Boundary Commission Final Recommendations 03.December.1925
On this day in 1925 the Boundary Commission issued its final recommendations for the border between Northern Ireland and the Republic of Ireland. After much delay and negotiation following the Anglo-Irish Treaty in 1921, it was not until November 1924 that the commission met for the first time. The committee comprised of Eoin MacNeill (representing the Irish Free State), J. R. Fisher (representing Northern Ireland), and South African Supreme Court Justice Richard Feetham (for Britain), who was also the chairman.
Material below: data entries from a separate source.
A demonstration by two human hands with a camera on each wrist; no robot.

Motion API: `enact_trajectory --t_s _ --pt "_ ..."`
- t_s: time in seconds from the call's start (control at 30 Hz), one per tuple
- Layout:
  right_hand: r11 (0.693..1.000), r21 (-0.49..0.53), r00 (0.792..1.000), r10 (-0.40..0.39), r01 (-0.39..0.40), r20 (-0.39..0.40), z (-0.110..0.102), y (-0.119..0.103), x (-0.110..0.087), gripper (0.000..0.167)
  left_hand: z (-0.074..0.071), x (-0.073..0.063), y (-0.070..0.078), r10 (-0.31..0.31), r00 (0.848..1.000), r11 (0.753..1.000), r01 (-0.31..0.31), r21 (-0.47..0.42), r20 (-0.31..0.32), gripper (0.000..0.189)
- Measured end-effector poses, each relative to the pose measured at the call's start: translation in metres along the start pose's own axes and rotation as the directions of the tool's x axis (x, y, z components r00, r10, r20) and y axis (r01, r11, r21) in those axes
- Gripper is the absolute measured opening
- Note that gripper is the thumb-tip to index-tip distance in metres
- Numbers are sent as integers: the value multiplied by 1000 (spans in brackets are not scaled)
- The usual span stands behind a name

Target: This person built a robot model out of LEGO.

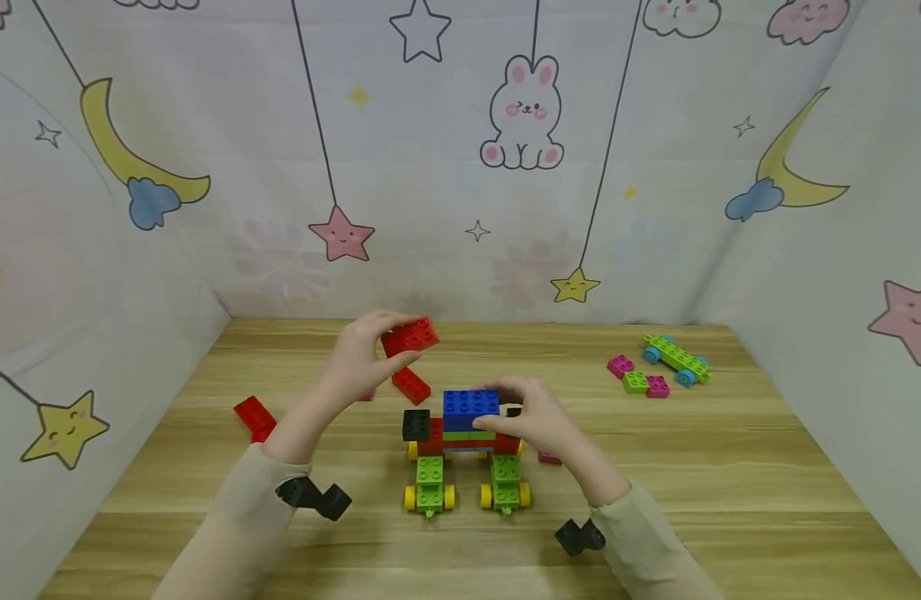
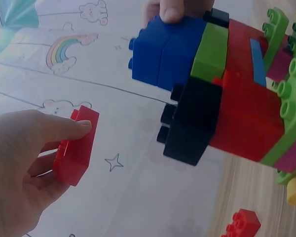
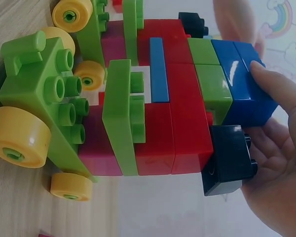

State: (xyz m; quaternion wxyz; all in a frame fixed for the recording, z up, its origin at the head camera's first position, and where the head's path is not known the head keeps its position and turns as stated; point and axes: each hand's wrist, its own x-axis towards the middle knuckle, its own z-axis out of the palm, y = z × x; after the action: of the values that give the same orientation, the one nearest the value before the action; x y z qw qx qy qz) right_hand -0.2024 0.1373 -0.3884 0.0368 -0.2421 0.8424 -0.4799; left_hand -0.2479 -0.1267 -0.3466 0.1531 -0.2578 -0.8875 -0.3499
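Observation:
A red building brick (image 1: 411, 335) is pinched between the thumb and fingers of my left hand (image 1: 362, 358), held up behind the block model. In the left wrist view the same red brick (image 2: 81, 143) is tilted, studs toward the palm. My right hand (image 1: 531, 410) grips the blue bricks (image 1: 471, 407) on top of the model, thumb on the near side and fingers behind. Below the blue sit green bricks (image 3: 213, 81), then red bricks (image 3: 187, 118), with a black brick (image 1: 416, 425) at each end. Two green wheeled bases (image 1: 430, 483) with yellow wheels carry it.
Loose red bricks lie on the wooden table behind the model (image 1: 411, 385) and at the left (image 1: 255, 415). At the back right are a green car base (image 1: 676, 358) with blue wheels, pink bricks (image 1: 621, 365) and a green brick (image 1: 635, 382). A printed curtain (image 1: 430, 275) encloses the table.

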Motion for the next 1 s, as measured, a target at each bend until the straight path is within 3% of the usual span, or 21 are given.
enact_trajectory --t_s 0.27,0.47,1.0 --pt "1000 10 1000 6 -6 7 -1 -1 1 40 3 -12 23 120 992 992 -122 -41 -38 41" --pt "1000 -4 1000 -7 7 5 -1 -2 0 41 6 -21 33 147 989 988 -148 -42 -23 39" --pt "1000 18 1000 -21 21 1 -1 -2 0 41 21 -36 34 234 972 970 -230 -80 37 38"
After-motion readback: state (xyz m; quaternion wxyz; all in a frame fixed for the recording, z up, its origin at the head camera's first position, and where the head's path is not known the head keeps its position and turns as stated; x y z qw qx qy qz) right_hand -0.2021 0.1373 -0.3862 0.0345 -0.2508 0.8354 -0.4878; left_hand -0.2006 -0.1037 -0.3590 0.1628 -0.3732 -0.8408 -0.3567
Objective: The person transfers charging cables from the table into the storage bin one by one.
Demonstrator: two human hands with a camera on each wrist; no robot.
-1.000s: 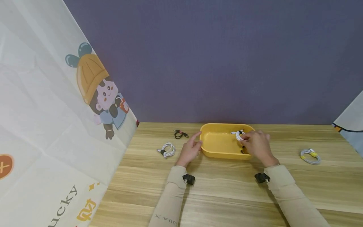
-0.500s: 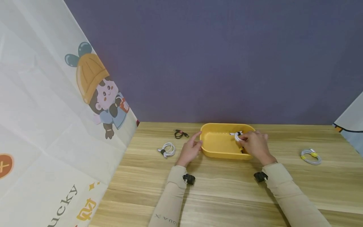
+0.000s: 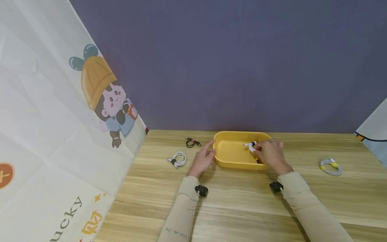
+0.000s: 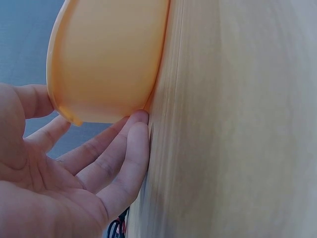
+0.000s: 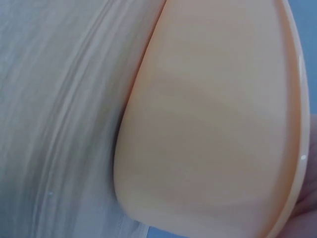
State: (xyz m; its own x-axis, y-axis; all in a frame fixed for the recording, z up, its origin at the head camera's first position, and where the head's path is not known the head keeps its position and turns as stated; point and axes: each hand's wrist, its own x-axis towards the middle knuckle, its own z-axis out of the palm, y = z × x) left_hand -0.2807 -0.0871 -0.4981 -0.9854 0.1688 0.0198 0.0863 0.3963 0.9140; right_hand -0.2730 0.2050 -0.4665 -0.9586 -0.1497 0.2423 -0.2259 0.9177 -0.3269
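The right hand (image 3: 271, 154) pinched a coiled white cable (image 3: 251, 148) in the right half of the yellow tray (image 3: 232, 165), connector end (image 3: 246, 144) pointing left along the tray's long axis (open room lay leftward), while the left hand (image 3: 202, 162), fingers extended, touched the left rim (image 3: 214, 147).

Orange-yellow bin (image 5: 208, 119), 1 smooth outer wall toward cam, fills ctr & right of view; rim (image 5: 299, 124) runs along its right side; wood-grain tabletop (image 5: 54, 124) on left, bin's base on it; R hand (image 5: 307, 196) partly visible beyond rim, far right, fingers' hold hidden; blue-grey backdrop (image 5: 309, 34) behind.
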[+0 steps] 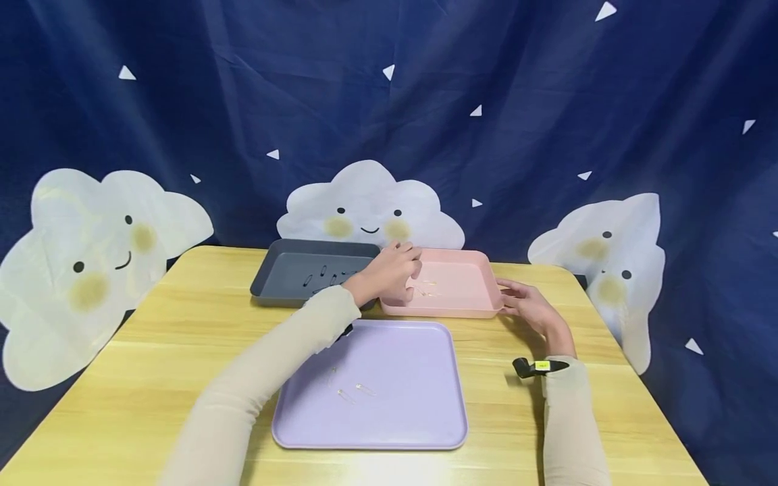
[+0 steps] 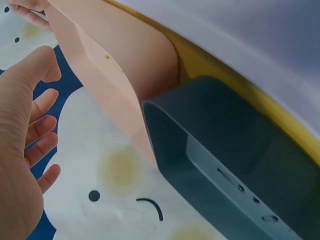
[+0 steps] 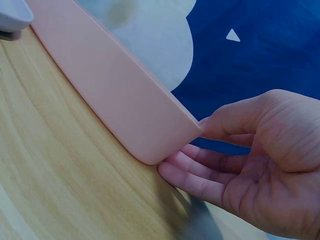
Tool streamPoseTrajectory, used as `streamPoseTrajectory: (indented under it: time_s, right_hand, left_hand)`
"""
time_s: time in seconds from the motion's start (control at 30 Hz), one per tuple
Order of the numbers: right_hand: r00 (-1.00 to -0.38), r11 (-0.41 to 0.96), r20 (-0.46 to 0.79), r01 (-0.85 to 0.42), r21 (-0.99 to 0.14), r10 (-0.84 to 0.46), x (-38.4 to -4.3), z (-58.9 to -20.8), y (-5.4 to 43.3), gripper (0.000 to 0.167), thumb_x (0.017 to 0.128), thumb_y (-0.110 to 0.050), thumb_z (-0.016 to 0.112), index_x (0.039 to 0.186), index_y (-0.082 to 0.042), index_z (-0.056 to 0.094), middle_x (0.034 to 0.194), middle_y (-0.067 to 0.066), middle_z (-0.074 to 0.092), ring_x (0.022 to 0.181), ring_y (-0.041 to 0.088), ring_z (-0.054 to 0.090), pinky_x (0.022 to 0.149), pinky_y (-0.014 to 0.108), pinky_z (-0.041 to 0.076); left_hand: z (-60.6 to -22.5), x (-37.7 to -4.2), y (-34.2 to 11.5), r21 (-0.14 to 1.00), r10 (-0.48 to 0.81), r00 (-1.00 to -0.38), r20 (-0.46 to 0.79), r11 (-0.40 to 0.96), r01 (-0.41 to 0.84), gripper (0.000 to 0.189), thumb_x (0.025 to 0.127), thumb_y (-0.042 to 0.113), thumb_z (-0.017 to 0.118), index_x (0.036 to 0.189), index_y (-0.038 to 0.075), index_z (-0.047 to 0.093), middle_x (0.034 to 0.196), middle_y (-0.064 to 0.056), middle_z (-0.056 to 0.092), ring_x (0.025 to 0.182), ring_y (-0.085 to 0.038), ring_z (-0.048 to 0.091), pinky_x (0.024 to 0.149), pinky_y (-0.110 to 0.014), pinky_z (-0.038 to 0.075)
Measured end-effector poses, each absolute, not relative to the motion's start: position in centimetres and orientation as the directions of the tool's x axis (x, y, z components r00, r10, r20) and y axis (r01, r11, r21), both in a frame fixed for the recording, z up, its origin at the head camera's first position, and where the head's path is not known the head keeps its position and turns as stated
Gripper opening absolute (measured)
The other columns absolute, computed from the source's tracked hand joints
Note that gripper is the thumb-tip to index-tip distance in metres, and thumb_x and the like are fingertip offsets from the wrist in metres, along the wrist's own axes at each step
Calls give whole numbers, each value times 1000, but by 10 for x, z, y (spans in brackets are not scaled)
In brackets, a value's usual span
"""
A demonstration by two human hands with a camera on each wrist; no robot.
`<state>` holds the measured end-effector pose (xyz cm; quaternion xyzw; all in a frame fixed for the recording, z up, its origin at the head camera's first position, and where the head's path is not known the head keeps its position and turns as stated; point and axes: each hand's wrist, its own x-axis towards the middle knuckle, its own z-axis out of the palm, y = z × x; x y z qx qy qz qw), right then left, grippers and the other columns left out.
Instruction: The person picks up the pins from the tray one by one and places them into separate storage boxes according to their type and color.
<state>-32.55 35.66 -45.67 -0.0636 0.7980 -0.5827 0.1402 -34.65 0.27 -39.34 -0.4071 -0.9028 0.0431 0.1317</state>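
Observation:
My left hand (image 1: 396, 270) is over the left end of a pink tray (image 1: 452, 312), with the fingers loosely bent. In the left wrist view, nothing shows between its thumb and fingers. At the tray's right end my right hand (image 1: 531, 307) grips the corner. In the right wrist view the thumb sits at the rim, the fingertips (image 3: 172, 172) low against the wall. A few small gold safety pins (image 1: 428, 283) lie in the pink tray. Three more gold pins (image 1: 365, 388) are on the lavender tray (image 1: 419, 405) in front.
A dark grey tray (image 1: 276, 291) holding several black safety pins (image 1: 308, 280) stands just left of the pink one. All three trays are on a wooden table (image 1: 152, 351). Behind it hangs a blue curtain (image 1: 340, 88) with cloud faces.

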Motion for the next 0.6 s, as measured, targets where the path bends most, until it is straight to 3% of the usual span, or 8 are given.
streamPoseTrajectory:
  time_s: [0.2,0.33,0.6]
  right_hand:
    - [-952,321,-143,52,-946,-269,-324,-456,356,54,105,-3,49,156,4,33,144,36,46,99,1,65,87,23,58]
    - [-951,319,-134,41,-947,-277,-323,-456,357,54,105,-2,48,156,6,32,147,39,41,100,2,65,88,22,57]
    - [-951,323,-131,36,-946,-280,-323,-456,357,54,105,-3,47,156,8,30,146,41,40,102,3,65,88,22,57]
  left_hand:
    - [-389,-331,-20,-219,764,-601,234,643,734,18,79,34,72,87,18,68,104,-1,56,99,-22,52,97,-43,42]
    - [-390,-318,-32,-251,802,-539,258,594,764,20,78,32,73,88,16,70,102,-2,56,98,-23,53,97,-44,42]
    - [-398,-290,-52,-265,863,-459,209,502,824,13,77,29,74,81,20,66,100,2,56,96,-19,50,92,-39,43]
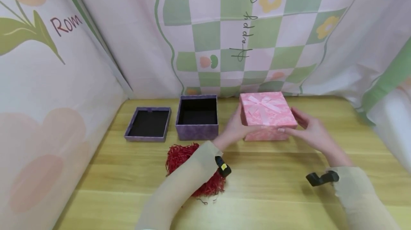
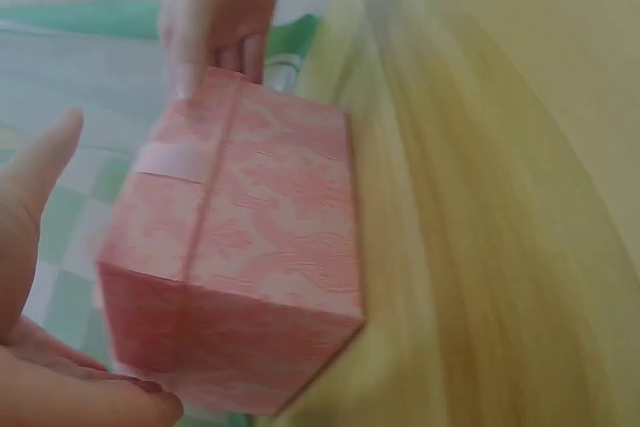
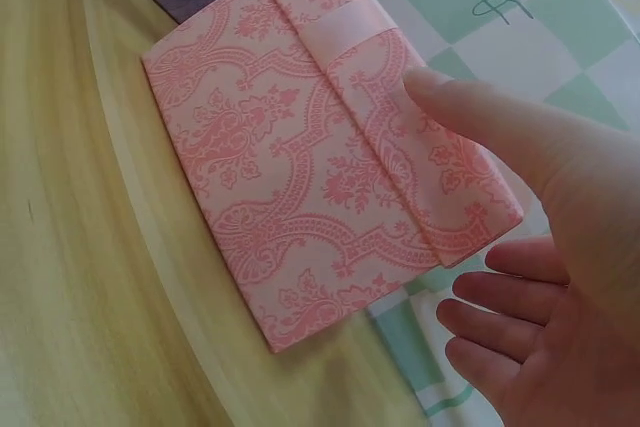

In the summer of 1925 the commissioners retired to London to write their eagerly anticipated report.
However, a leak in the British Morning Post newspaper on 7 November 1925 suggested that the commission would recommend only minor alterations to the existing border. For the Irish government the leak was deeply troubling as it also suggested that the commission's report would recommend that the Free State cede territory to Northern Ireland. The disclosure led to the resignation of Eoin MacNeill as Irish boundary commissioner on 20 November. As a result, negotiations between the Irish, Northern Irish, and British governments were held to find an impasse. By an agreement signed in London on 3 December 1925 by representatives of the three governments, the Boundary Commission was revoked and its report shelved. The border between the Irish Free State and Northern Ireland remained as it had stood since partition in 1920. A week later the agreement came before Dáil Eireann and passed, by seventy-one votes to twenty, after a heated debate. The finalised agreement was later lodged with the League of Nations as an international treaty.